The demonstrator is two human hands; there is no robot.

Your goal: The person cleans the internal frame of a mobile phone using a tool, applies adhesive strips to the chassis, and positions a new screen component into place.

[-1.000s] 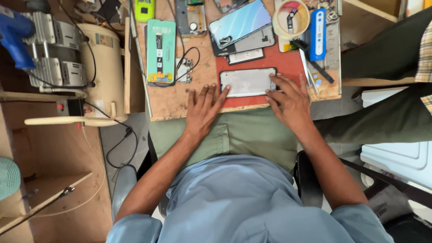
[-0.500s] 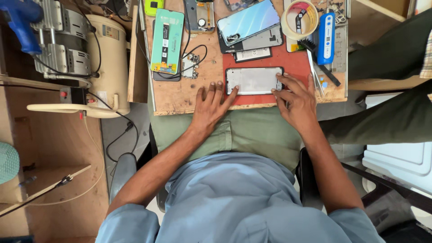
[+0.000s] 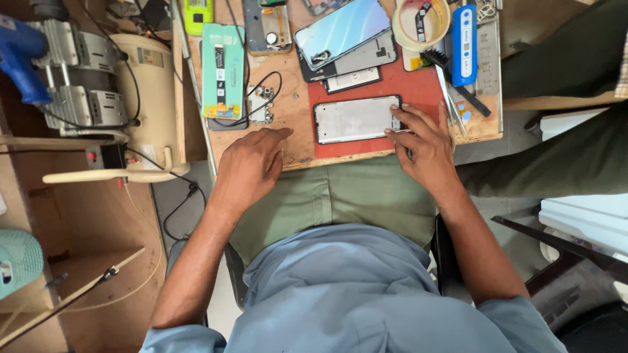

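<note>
Grey phone frame (image 3: 355, 119) lay flat on red mat (image 3: 418, 98) atop wooden bench (image 3: 291, 111). Right hand (image 3: 425, 147) touched its right edge, fingers loosely spread. Left hand (image 3: 252, 167) hovered just left, fingers together, forefinger extended. Tape roll (image 3: 422, 23) held a small strip; compressor (image 3: 111, 85) stood beside the bench.

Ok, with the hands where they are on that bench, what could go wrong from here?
The right hand touches only the right end of the grey phone frame, so it could skid on the red mat. The left hand hovers near the small loose circuit board and black cable; a sweep might snag them.
</note>
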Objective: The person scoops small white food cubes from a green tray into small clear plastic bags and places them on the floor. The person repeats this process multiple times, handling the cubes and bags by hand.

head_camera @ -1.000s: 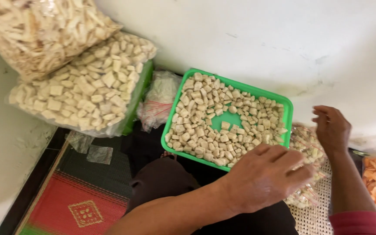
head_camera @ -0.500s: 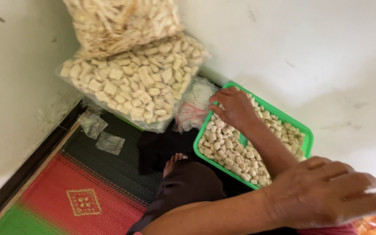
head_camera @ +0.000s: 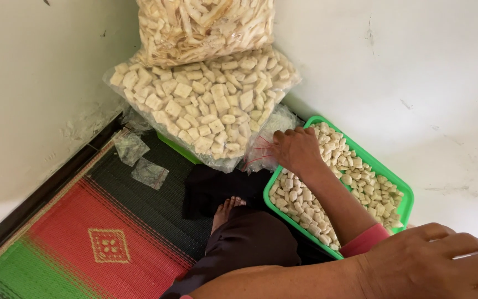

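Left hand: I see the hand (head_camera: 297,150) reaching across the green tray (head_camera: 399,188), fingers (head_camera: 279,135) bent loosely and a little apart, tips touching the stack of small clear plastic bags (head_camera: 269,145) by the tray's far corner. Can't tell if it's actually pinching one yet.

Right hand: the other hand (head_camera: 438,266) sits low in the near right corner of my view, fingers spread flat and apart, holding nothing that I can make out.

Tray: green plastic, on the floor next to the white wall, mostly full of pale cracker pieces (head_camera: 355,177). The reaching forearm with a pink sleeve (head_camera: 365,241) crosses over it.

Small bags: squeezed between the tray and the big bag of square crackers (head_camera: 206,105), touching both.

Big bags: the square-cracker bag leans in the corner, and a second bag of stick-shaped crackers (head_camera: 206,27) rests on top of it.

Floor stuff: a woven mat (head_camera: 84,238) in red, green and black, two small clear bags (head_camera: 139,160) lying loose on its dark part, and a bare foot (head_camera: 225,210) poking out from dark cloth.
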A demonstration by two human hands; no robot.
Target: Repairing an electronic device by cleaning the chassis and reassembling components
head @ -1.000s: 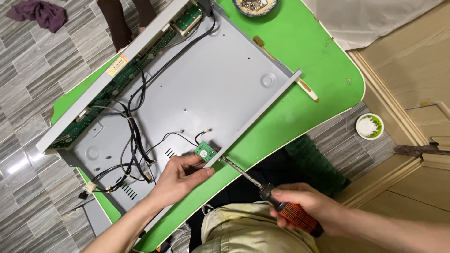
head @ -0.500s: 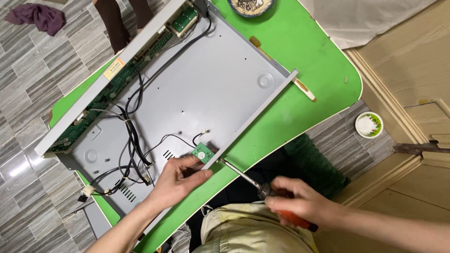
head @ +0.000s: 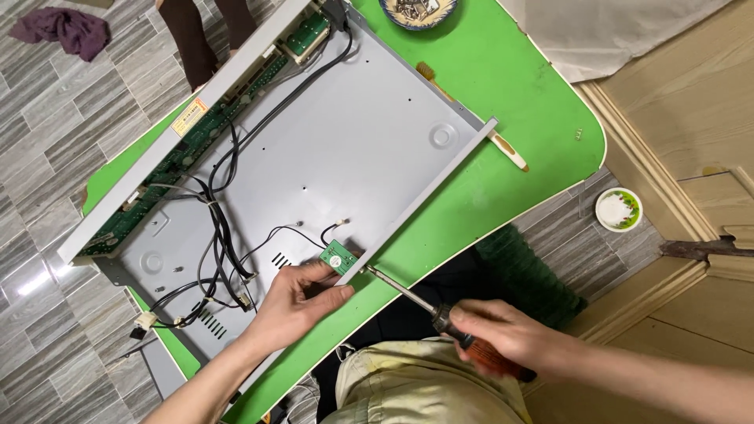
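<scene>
My right hand (head: 503,339) is wrapped tight on the screwdriver (head: 440,314), whose long axis runs diagonally, tip pointing up-left to the small green circuit board (head: 339,257) at the near edge of the grey metal chassis (head: 353,149). My left hand (head: 294,302) pinches that board between its fingertips.

One head view — looking straight down, close over the green table (head: 503,86)
</scene>
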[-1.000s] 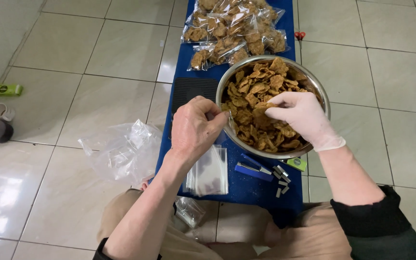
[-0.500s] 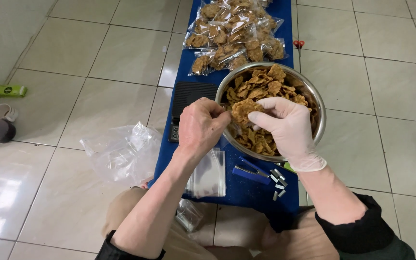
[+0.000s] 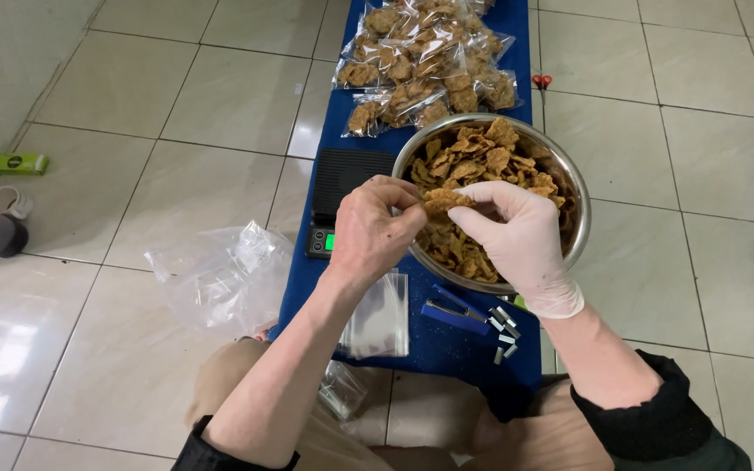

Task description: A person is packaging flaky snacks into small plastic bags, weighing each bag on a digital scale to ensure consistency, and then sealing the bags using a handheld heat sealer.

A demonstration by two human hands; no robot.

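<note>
From my seat at the feed I look straight down on both hands meeting over the near rim of a round metal bowl (image 3: 573, 187) heaped with brown fried crackers (image 3: 482, 157). The right hand (image 3: 517, 240), in a thin white glove, has its thumb and fingers pressed together around a small bunch of crackers (image 3: 443, 201), held just above the pile. The bare left hand (image 3: 373, 231) is curled beside it, fingertips drawn together and touching that same bunch from the left side (I think it also pinches the mouth of a clear bag there, but the plastic is too faint for me to tell). The bowl stands on a long blue mat (image 3: 434, 344) laid across the tiled floor (image 3: 176, 113). Just left of the bowl, partly behind the left hand, is a small black scale (image 3: 342, 179) with a lit green display. Beyond the bowl lies a heap of filled clear packets (image 3: 429, 65) of the same crackers. Nearer to me on the mat I see a stack of flat empty clear bags (image 3: 381, 318), a blue stapler (image 3: 451, 310) and loose strips of staples (image 3: 503, 331). A crumpled clear plastic bag (image 3: 224, 275) lies on the tiles to the left of the mat.
</note>
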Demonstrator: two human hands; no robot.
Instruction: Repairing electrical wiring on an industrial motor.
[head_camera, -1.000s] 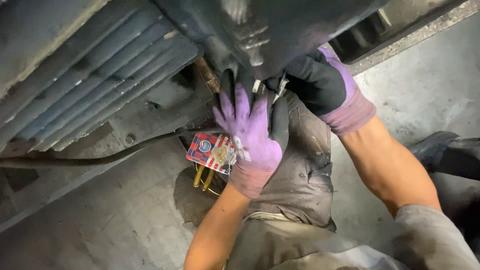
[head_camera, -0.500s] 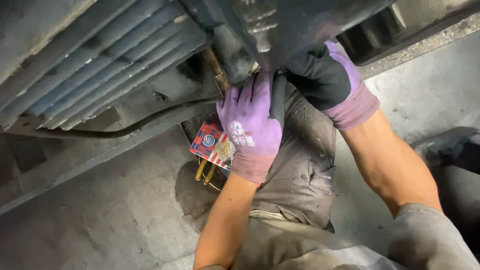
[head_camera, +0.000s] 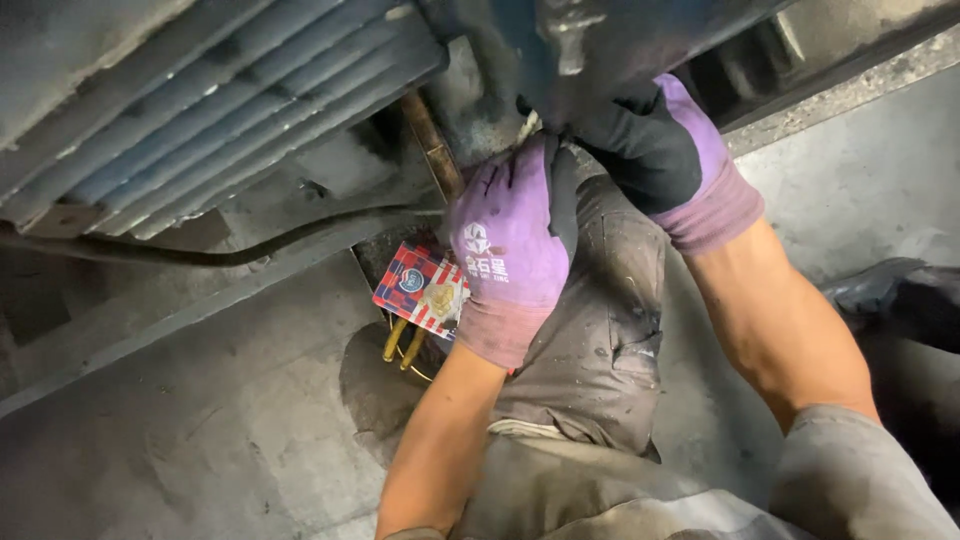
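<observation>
A worn concrete floor (head_camera: 180, 440) fills the lower part of the view, grey, stained and scuffed. Nearest the camera are the person's grey sleeves and dusty grey trousers (head_camera: 600, 340), the knee bent up between the two bare forearms.

On the floor just beside that knee lies a small red, white and blue patterned packet (head_camera: 420, 290), with two short brass-coloured rods (head_camera: 400, 342) poking out from under it. A thin dark cable (head_camera: 250, 250) runs across the floor to the left, along the foot of a dirty metal frame. Above it sits a grille of ribbed grey-blue slats (head_camera: 220, 110).

Farther up, both hands meet at the underside of a dark, grimy machine body (head_camera: 600, 40). The left hand (head_camera: 512, 235), in a purple glove, has its fingers curled up under the metal, close beside a rusty brown rod (head_camera: 432, 150). The right hand (head_camera: 650, 150), in a black and purple glove, is closed against the same spot, touching the left. A small pale piece (head_camera: 528, 126) shows between them; which hand grips it cannot be told.
</observation>
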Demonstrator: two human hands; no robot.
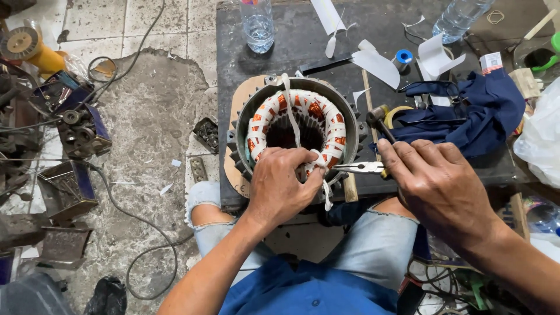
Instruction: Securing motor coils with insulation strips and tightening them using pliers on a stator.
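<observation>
A round grey motor stator (294, 125) sits on the dark bench, its copper winding bound in white tape. My left hand (280, 186) rests on the near rim of the winding, pinching the white tape strip (290, 111) that runs across the bore. My right hand (440, 189) grips needle-nose pliers (359, 168) whose jaws point left and meet the tape at the stator's near right edge. My knees in torn jeans are under the bench edge.
A hammer (379, 119) lies right of the stator beside a dark blue cloth (466, 114). Two water bottles (257, 23), paper scraps and a blue tape spool (402, 57) stand at the back. Metal parts and cables litter the floor (146, 128) on the left.
</observation>
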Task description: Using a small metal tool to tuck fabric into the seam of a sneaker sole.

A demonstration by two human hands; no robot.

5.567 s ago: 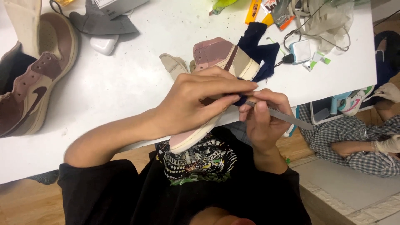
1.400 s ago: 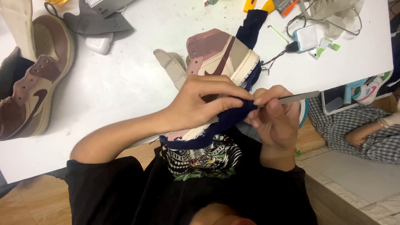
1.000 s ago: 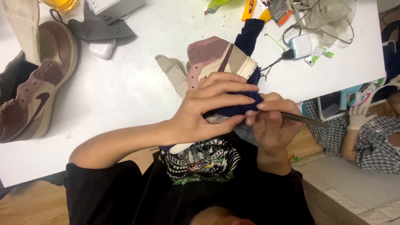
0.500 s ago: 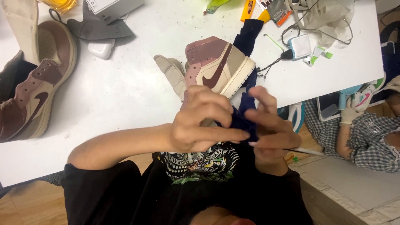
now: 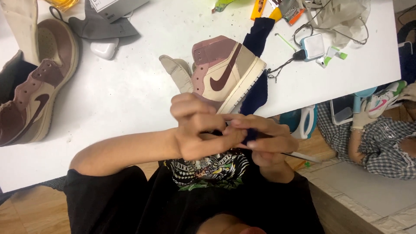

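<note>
Left hand [image 5: 201, 130] & right hand [image 5: 268, 141] are pinching closed on a dark cloth bit [image 5: 250, 135] just below the high-top sneaker [image 5: 225, 73]; right is also gripping a thin tool [image 5: 299, 155]. Sneaker is resting untouched; progress unclear.

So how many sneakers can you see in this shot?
3: one high-top sneaker held at the table's near edge, a matching sneaker lying at far left, and a white sneaker held by another person, lower right. More may be hidden.

Both hands, left [image 5: 200, 128] and right [image 5: 268, 141], pinching navy cloth [image 5: 255, 93] beside sneaker [image 5: 225, 73] on white table [image 5: 130, 95]; thin tool [image 5: 299, 155] in right.
</note>
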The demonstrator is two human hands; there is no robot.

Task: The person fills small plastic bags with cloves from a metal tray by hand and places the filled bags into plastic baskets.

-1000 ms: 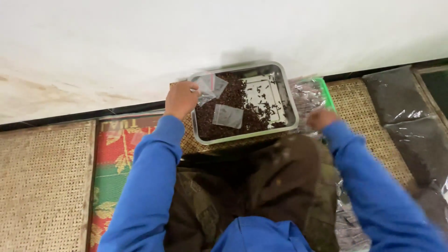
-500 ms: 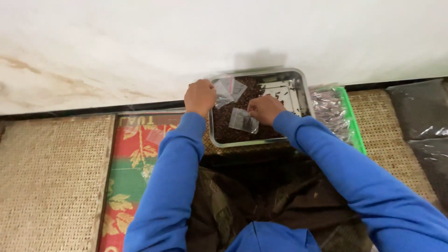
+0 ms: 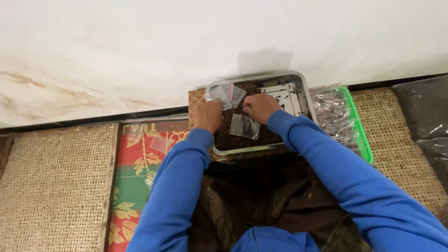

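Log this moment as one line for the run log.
left hand: holds small clear bag | right hand: over dark bits in metal tray | second clear bag: lying in tray | green tray: right, clear bags

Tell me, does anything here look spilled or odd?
Nothing looks spilled. The dark bits stay inside the metal tray. One small clear bag lies loose on them, while the left hand holds another bag near the right hand.

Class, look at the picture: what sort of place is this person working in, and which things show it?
Probably a home floor used as a workspace: woven mats against a stained white wall, with a metal tray of dark bits and small clear bags.
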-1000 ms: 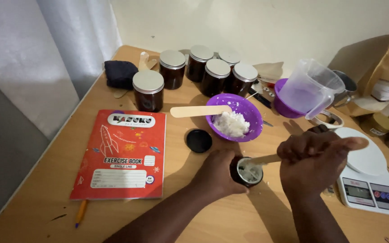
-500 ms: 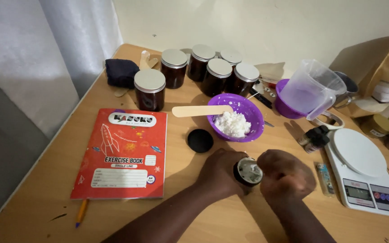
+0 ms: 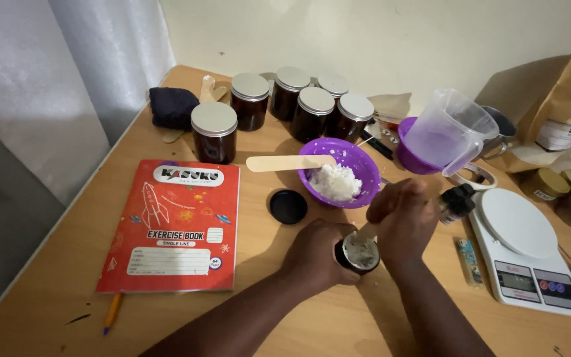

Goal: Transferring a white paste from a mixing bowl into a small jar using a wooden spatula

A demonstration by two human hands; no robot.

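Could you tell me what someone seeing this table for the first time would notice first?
Front and centre, the left hand steadies a small open jar while the right hand works a wooden stick into it. Just behind stands a purple bowl of white lumpy stuff with a flat wooden spatula across its rim. A bright red exercise book lies at the left, and lidded dark jars line the back.

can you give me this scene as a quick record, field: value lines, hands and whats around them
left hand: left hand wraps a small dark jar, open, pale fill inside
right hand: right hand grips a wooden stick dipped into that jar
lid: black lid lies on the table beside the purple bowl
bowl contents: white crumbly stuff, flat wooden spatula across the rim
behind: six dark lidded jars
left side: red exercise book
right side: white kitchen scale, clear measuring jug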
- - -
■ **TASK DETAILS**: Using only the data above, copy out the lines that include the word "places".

■ **SOLUTION TO THIS PROBLEM**:
Objective: The person scoops small white food cubes from a green tray into small clear plastic bags and places them on the floor. The person repeats this process multiple times, handling the cubes and bags by hand.
Task: The person fills small plastic bags with cloves from a metal tray by hand and places the filled bags into plastic baskets.

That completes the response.